* _ASSIGNMENT_: Count the lines below that include the word "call" and write that number alone.

* _PROVIDED MATERIAL_:
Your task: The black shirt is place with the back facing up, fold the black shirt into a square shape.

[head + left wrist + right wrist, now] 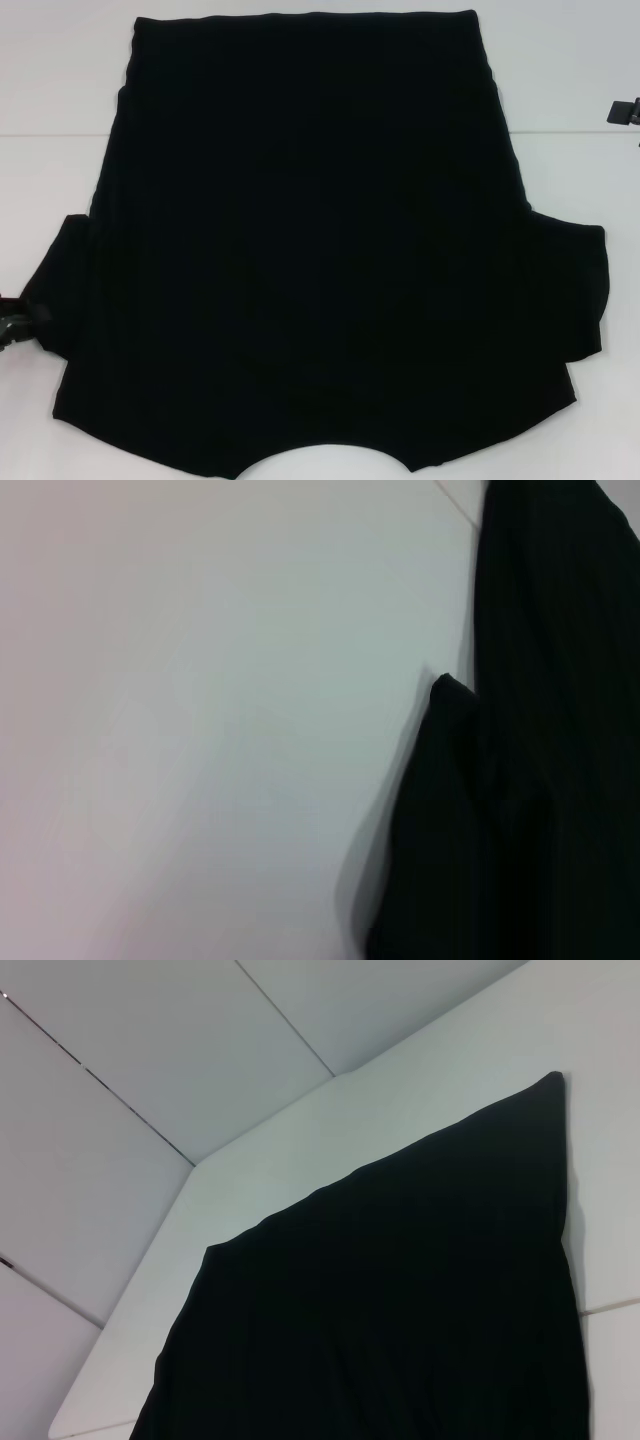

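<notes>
White table [60, 80], black shirt [320, 260] flat.

Readable text: none in any view.
Black shirt [320, 250]: plain black cloth on the upward side, no lettering, label or number showing.
Table [60, 80] around the black shirt: bare white, no marks or signs.
Edges of the black shirt in both wrist views: plain too.
</notes>
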Tool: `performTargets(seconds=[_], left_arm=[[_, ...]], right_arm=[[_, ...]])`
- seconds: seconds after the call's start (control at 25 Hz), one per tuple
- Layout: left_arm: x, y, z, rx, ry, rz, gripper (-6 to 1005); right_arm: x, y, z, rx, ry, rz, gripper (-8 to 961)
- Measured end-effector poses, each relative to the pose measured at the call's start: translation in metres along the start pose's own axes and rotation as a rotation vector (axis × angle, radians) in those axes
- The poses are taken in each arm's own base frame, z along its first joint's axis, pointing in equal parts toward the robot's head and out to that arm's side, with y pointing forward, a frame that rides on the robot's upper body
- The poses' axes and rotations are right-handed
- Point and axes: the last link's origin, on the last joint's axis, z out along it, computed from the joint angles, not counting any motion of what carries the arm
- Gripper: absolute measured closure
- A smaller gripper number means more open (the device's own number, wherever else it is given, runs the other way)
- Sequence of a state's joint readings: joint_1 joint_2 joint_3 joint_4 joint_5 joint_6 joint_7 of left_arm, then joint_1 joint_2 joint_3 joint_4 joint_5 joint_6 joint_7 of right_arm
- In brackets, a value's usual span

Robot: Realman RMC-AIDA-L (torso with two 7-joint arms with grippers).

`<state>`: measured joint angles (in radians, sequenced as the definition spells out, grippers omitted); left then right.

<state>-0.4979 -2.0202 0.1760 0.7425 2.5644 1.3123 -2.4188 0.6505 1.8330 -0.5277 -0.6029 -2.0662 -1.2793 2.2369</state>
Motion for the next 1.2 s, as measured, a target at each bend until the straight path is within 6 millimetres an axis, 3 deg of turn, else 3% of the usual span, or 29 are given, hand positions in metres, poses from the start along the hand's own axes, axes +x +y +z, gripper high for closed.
performTargets(seconds=[1.2], left_arm=[[0.011,0.014,0.017,0.011,0.013,0.049,670]], right_arm=[[-0.002,0.001,0.000,-0.002,-0.007,-0.001,77]])
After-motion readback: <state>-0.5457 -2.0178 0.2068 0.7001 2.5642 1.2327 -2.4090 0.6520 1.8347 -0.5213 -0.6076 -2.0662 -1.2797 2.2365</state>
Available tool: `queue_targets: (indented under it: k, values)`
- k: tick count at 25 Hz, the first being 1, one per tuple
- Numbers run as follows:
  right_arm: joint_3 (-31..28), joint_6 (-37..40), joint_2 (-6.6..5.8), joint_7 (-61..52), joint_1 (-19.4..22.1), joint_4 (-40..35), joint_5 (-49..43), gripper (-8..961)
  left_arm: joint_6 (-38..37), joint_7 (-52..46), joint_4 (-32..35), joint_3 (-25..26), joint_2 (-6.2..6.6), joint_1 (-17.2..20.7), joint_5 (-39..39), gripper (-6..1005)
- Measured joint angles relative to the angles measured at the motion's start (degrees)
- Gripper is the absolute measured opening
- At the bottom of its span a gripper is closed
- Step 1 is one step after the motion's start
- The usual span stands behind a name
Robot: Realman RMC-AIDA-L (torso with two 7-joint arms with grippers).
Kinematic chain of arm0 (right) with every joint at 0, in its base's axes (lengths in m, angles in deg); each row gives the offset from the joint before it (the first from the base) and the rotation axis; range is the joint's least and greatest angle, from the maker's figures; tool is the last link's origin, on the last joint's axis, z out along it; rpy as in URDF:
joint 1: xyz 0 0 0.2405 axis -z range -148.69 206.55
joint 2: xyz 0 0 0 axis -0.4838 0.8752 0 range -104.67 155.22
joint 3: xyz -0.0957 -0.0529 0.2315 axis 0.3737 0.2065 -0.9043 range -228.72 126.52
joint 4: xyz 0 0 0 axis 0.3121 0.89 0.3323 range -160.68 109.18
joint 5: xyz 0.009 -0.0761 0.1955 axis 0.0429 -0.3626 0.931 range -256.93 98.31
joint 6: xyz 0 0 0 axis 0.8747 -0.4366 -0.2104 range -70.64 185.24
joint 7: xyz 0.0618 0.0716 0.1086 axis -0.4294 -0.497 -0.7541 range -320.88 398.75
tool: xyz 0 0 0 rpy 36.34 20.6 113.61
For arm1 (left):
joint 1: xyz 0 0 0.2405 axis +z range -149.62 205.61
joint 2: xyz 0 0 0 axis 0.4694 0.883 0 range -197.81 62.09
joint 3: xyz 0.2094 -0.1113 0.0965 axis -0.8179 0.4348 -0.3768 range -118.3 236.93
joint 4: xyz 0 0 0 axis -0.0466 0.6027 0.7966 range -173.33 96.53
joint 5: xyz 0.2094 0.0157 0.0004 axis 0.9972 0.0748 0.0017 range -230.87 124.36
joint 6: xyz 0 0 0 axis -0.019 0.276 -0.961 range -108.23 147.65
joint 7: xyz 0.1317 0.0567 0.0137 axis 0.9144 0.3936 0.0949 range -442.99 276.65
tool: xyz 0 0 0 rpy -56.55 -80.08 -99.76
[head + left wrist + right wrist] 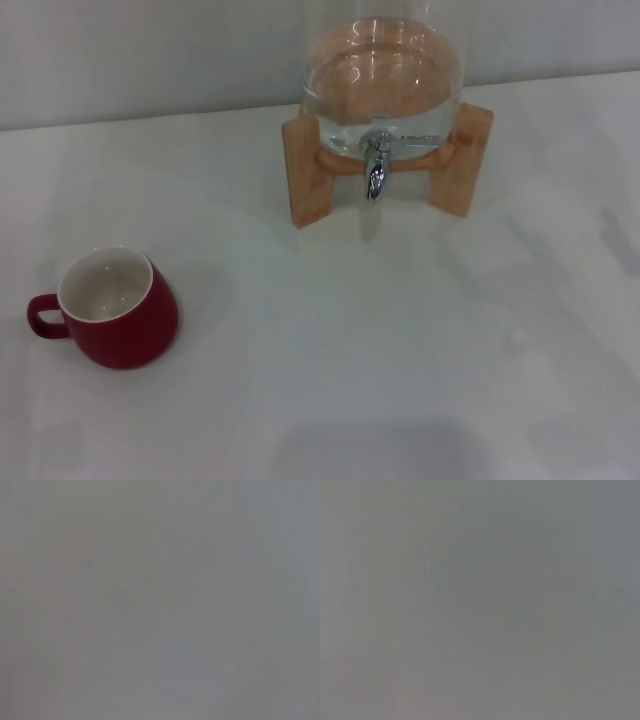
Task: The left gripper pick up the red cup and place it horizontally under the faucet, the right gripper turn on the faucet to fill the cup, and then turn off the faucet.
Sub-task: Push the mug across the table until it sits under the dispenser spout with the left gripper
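Cup [115, 310] is seen upright on the table [400, 340], to the left and well apart from the faucet [376, 168], its handle turned left, so nothing is yet under the spout. Neither gripper is in view; their state cannot be told.

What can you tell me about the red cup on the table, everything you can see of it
The red cup is a squat, rounded mug, glossy dark red outside and cream-white inside, ceramic by the look of it. It widens toward the base, and a small loop handle sticks out on the robot's left side. It stands upright and looks empty, resting on the white table near the robot's left, well away from the faucet. Nothing else touches it, and neither gripper shows in any view.
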Motion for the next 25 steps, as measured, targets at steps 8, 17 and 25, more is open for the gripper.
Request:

* _RESPONSE TO THE TASK_: 2